Qui aura accès aux données ?
L’ensemble des acteurs du système de santé, tels que les cabinets médicaux et les hôpitaux, devront intégrer l’infrastructure informatique du dossier. Les chercheurs, qu’ils soient issus d’universités ou d’entreprises pharmaceutiques, pourront également accéder à des données anonymisées, sous réserve d’autorisation. Il sera possible de concéder un accès relatif, par exemple, pour permettre à des enfants d’accéder aux informations de leurs parents âgés en cas de besoin. Les assurances maladie, en revanche, n’auront pas accès à ces données.
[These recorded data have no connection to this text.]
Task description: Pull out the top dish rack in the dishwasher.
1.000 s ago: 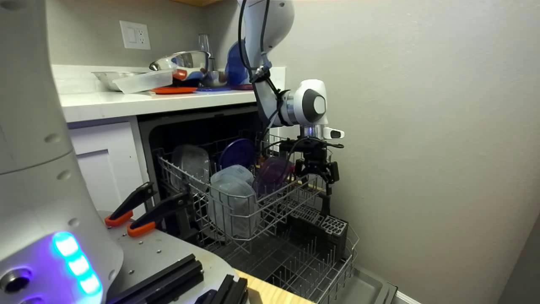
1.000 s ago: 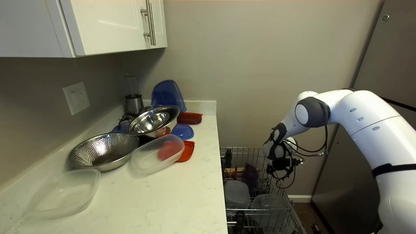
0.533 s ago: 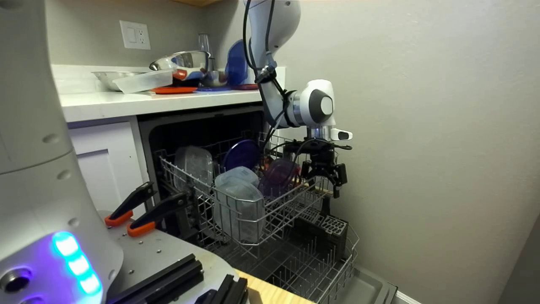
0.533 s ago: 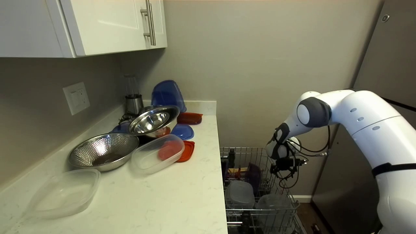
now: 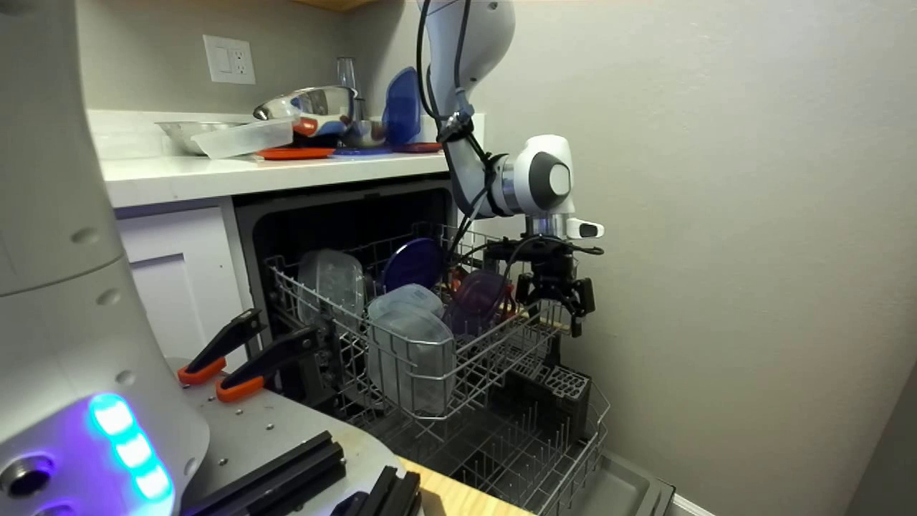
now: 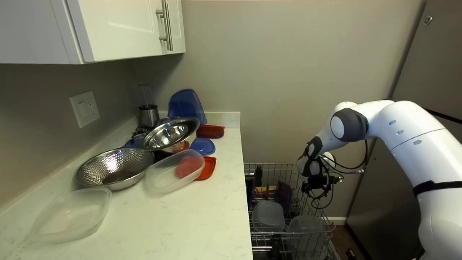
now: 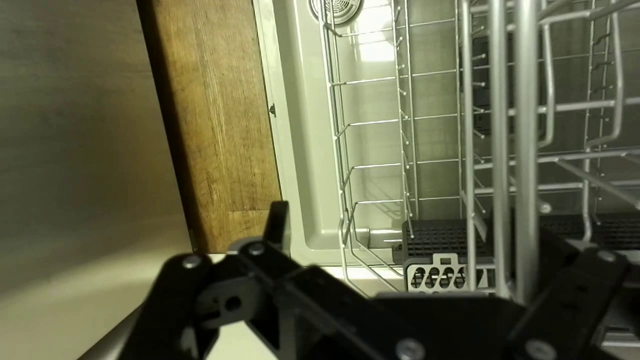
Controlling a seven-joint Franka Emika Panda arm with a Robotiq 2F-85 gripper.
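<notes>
The top dish rack (image 5: 501, 334) is grey wire and stands partly out of the dishwasher (image 5: 247, 229). It also shows in an exterior view (image 6: 288, 234) and in the wrist view (image 7: 526, 150). It holds clear containers (image 5: 412, 358), a purple container (image 5: 478, 297) and a blue lid (image 5: 413, 264). My gripper (image 5: 554, 297) points down at the rack's front rail, fingers spread apart. It also shows in an exterior view (image 6: 317, 183). In the wrist view the gripper (image 7: 425, 312) has its left finger outside the front rails; the right fingertip is hidden, and I cannot tell whether either touches.
The lower rack (image 5: 573, 469) with a dark cutlery basket (image 5: 566, 401) sits below on the open door (image 5: 623, 491). A wall (image 5: 716, 251) stands beside the arm. A counter (image 6: 187, 216) holds bowls and containers. A metal panel (image 7: 75, 150) faces the door.
My gripper and the top rack, with its containers, have moved together outward from the dishwasher, rightward in both exterior views. The motion is smaller in the last half second. The fingers stay spread.
</notes>
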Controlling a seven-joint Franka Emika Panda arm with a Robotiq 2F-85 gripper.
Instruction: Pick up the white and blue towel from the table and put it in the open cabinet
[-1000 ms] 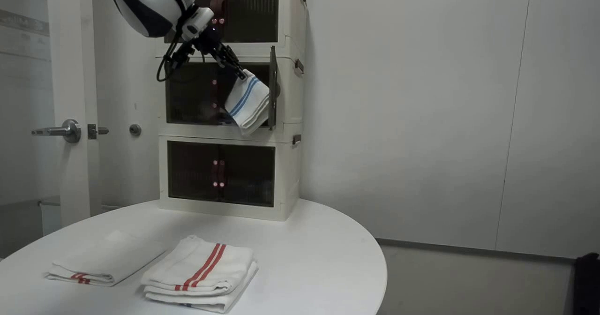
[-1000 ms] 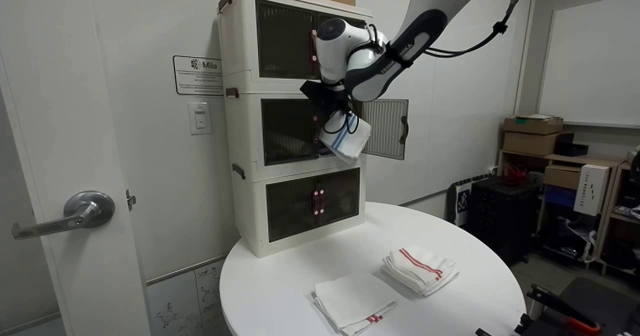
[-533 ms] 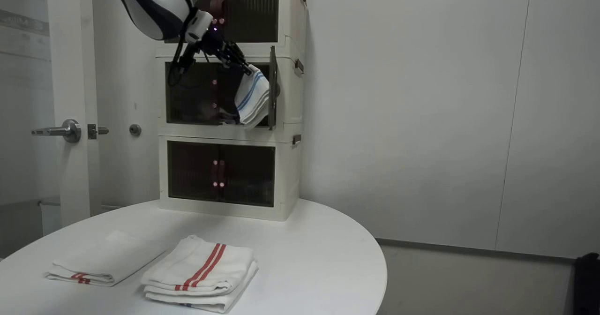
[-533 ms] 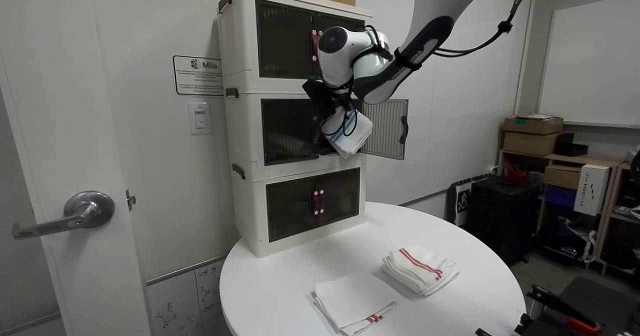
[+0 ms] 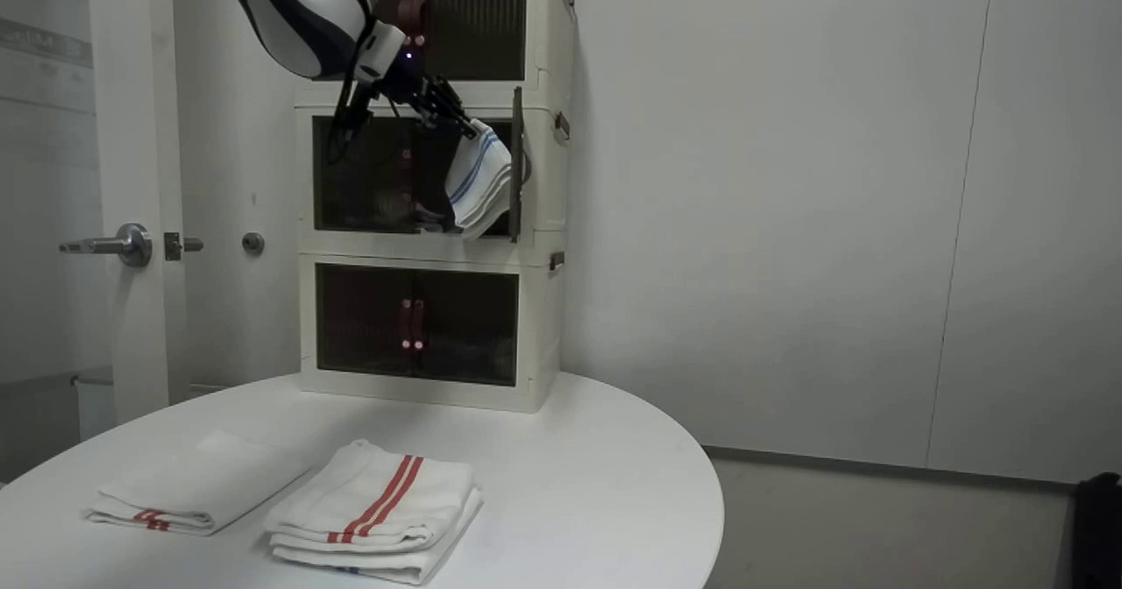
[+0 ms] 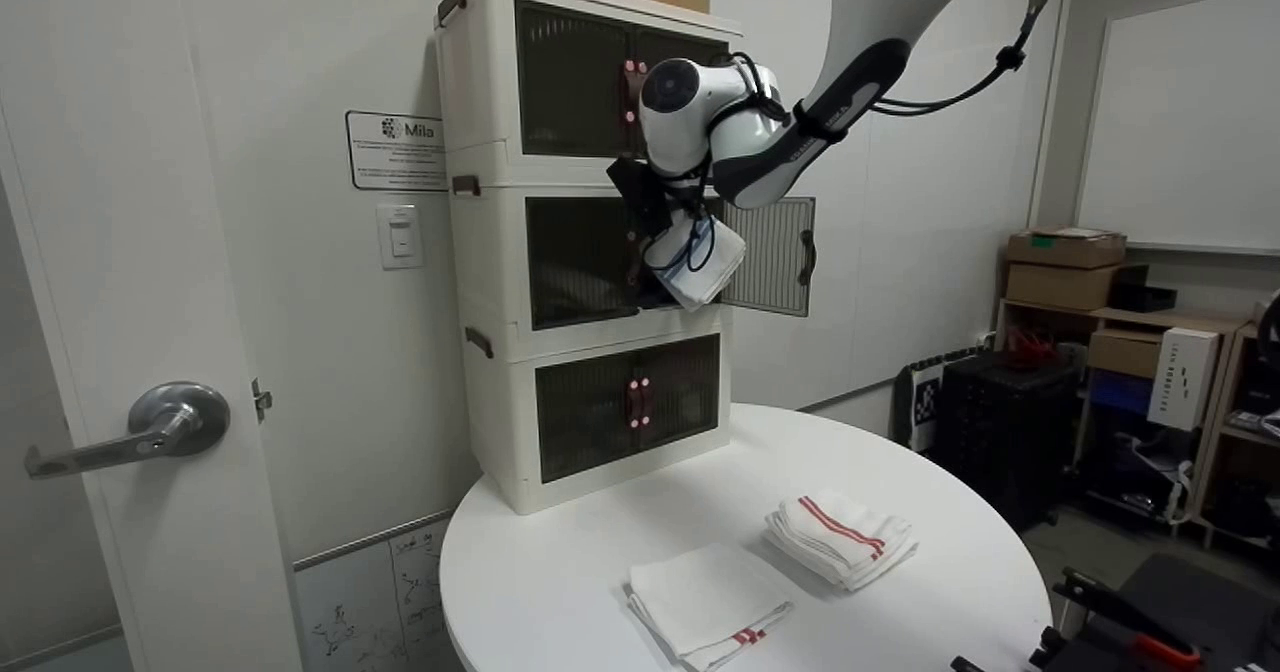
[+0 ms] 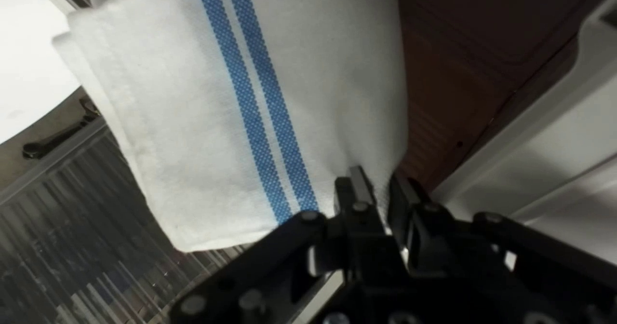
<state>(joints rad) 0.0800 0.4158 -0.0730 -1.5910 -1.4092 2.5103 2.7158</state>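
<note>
The fingers of the gripper (image 7: 381, 184) stand narrow, pinching an edge of the white and blue towel (image 7: 236, 107) at 4 o'clock in the wrist view, where its two blue stripes run from 11 o'clock down to 6. In an exterior view the towel hangs tilted between 10 and 11 o'clock, at the mouth of the cabinet (image 5: 368, 243) on its 3 o'clock half; how far in it reaches, I cannot tell. The door (image 6: 768, 257) stands swung out at the cabinet's 3 o'clock side in both exterior views; whether the towel touches it is unclear. On the table (image 5: 596, 475) in an exterior view, a stack of red-striped towels (image 5: 377, 510) lies at 7 o'clock, with a flatter red-striped towel (image 5: 197, 484) just beside it at 8.
</note>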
Comment puis-je bloquer l’accès aux données ?
Les utilisateurs auront la possibilité de restreindre l’accès à leurs informations à différents niveaux. Il sera par exemple possible d’autoriser la consultation en cas d’urgence médicale, permettant à un urgentiste d’accéder aux données si nécessaire. À l’inverse, il sera possible de qualifier certaines données de « privées », les rendant inaccessibles à toute autre personne que le titulaire du dossier. La gestion et la protection de ses propres données seront donc à la charge de chaque individu.
Dans quelle mesure les données seront-elles sécurisées ?
Étant donné l’accès potentiel de l’ensemble du corps médical, la sécurité est une préoccupation majeure. Cependant, chaque accès sera consigné dans un journal d’audit, permettant de détecter toute consultation injustifiée et d’engager des poursuites pénales si nécessaire. La véritable mesure de sécurité de l’infrastructure informatique fédérale ne sera connue qu’une fois les détails des logiciels et matériels déployés révélés.
Quel sera le coût et qui le supportera ?
Le gouvernement fédéral anticipe un coût « à deux chiffres » pour le marché du dossier santé. Sans vouloir dévoiler les chiffres exacts pour ne pas orienter les offres, il est mentionné qu’une part comprise entre 25 et 45% de ce montant servirait aux coûts d’exploitation annuels, qui seraient supportés par les cantons. Un supplément de 5 à 25% serait alloué au développement futur du système.